Mitochondria are the powerhouses of animal cells, converting oxygen and a metabolic product of glucose into ATP, a molecule that cells use to store chemical energy. So salamander mitochondria gathered around an algal cell might be there to take advantage of the oxygen and carbohydrate generated by photosynthesis in that particular cell.
How the relationship between the two species originated is unknown. But Kerney is probing how algae enter salamander cells, and some earlier findings are proving helpful.

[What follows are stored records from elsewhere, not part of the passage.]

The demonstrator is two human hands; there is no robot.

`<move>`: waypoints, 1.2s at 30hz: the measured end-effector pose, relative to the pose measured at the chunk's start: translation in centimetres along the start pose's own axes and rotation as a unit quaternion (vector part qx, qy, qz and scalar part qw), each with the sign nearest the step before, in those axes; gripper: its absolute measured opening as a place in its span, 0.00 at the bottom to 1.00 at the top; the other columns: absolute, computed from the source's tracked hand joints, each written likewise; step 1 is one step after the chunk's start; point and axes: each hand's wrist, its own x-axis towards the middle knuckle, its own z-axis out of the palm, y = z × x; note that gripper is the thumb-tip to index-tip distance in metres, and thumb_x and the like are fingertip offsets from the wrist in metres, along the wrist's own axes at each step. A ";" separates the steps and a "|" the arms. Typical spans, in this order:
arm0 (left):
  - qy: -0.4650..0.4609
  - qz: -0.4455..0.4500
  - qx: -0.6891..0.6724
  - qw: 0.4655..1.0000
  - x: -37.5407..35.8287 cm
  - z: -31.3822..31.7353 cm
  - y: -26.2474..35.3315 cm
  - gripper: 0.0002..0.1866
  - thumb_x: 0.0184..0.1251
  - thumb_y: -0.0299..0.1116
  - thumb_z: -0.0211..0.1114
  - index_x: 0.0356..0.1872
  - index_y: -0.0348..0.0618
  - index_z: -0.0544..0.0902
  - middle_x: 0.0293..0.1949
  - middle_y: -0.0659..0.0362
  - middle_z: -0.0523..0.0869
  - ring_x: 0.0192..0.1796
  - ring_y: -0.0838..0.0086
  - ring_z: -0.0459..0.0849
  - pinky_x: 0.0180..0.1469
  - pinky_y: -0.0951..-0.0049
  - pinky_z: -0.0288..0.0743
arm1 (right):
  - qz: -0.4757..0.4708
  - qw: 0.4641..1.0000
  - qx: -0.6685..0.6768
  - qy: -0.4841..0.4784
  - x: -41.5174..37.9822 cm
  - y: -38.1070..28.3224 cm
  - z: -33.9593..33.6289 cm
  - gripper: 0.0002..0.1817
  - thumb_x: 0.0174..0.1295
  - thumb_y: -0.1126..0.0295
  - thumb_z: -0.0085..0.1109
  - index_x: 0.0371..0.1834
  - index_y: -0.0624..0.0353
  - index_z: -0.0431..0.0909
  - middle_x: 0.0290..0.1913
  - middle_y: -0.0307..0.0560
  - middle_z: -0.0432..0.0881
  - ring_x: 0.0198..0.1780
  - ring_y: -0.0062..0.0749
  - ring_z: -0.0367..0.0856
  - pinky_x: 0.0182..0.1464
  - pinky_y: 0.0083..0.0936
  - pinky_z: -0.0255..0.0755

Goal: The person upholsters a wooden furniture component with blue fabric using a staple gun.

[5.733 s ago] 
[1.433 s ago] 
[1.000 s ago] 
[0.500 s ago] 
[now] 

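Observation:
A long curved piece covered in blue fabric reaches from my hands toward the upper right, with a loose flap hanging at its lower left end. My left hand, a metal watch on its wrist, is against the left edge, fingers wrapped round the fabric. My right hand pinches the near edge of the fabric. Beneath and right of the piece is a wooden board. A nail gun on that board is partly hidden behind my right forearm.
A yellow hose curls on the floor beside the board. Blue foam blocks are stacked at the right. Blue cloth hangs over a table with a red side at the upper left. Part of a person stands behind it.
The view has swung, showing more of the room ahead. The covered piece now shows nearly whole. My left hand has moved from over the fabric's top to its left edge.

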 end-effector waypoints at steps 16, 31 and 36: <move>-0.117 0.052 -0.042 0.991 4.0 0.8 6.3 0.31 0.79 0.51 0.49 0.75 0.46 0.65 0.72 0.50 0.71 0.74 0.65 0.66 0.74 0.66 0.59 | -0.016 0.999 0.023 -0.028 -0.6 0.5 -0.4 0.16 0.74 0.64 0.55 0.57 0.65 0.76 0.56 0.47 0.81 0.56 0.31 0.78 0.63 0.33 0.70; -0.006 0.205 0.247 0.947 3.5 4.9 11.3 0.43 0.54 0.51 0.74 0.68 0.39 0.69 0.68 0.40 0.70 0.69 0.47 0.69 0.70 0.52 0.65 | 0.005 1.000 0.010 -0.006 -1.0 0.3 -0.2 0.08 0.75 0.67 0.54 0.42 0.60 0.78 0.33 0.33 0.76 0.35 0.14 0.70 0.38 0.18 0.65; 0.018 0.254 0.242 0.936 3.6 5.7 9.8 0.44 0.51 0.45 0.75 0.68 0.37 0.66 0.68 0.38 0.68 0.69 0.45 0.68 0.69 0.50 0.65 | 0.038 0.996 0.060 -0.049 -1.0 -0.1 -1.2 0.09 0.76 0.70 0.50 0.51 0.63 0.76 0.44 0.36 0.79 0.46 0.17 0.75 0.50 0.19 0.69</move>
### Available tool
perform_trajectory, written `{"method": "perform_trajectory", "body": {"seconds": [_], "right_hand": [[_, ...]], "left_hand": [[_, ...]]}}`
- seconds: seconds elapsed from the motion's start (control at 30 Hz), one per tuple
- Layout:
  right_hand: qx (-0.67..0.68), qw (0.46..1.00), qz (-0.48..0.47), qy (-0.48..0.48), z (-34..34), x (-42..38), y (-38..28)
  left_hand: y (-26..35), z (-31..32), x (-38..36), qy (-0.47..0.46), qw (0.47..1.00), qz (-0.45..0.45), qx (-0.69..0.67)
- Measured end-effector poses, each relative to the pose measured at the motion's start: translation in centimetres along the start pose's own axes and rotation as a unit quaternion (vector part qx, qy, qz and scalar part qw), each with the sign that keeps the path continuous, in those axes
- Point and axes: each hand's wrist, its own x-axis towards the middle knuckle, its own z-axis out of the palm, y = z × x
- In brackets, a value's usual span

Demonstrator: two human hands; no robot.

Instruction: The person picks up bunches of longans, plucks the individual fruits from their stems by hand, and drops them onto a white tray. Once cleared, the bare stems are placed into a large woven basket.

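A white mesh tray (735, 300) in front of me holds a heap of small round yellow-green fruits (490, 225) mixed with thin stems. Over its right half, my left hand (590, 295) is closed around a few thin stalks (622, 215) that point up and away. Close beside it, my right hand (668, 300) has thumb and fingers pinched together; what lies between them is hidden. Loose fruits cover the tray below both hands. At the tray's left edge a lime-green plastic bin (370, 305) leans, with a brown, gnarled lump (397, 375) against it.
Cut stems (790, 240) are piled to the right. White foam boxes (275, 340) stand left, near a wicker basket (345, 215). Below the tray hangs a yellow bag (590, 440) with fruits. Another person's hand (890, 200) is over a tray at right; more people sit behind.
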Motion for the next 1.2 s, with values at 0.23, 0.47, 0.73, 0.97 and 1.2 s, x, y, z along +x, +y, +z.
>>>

Lynda Goff, a molecular marine biologist at the University of California, Santa Cruz, worked on this pair of organisms about 30 years ago and demonstrated, among other things, that embryos lacking algae in their surrounding jelly are slow to hatch. "We saw a logarithmic increase in algal cells as the embryo developed," she says. And in those that did contain algae, the community was not static.
This logarithmic increase suggests that algae associated with the salamander embryos either divide rapidly as the embryo develops, or quickly enter the jelly or the embryo from outside as it grows.
So how might the algae enter the embryos? A likely moment occurs as the embryos' nervous systems begin to form. A time-lapse video made by Roger Hangarter at Indiana University in Bloomington, and presented by Kerney at the meeting, reveals a fluorescent green flash next to each embryo at that point in its development.
The flare is a bloom of algae, which is probably drawn to a release of nitrogen-rich waste from the embryo, says Kerney. If waste is released, then there must also be a way in--and the large number of algae in the bloom increases the chances that some will make it in.
This might explain why so many researchers have failed to find algae inside spotted salamander embryos before: Most of them studied embryos that had not yet reached the phase coinciding with these algal blooms, so algae inside the animals would have been scant.
However, that doesn't necessarily mean that embryos at an earlier stage contain no algae.
One of Kerney's most curious discoveries is of the presence of algae in the oviducts of adult female spotted salamanders, where the embryo-encompassing jelly sacs form--a finding that points to the possibility that symbiotic algae are passed from mother to the offspring's jelly sacs during reproduction.
"I wonder if algae could be getting into the germ [sex] cells," says David Wake, an emeritus professor at the University of California, Berkeley, who watched Kerney's presentation. "That would really challenge the dogma [of vertebrate cells disposing of foreign biological material]. But why not?"
Both Wake and David Buckley, a researcher specializing in salamander development at the National Museum of Natural Sciences in Madrid, agree that the work might tell us more about how self-recognition is learned by vertebrate cells during development. Because salamanders can regrow limbs, almost all the cells in a grown adult retain a degree of pluripotency--that is, the specialized cells can continue to divide and change into other cell types throughout the salamander's life.
It may be that specialized cells in these adult salamanders are able to accommodate algae inside them because the process by which they learn self-recognition is different from that of other vertebrates.
"It makes me wonder if other species of salamander that have known symbiotic relationships with algae also harbor algae inside their cells," said audience member Daniel Buchholz, a developmental biologist at the University of Cincinnati in Ohio. "I think that if people start looking we may see many more examples."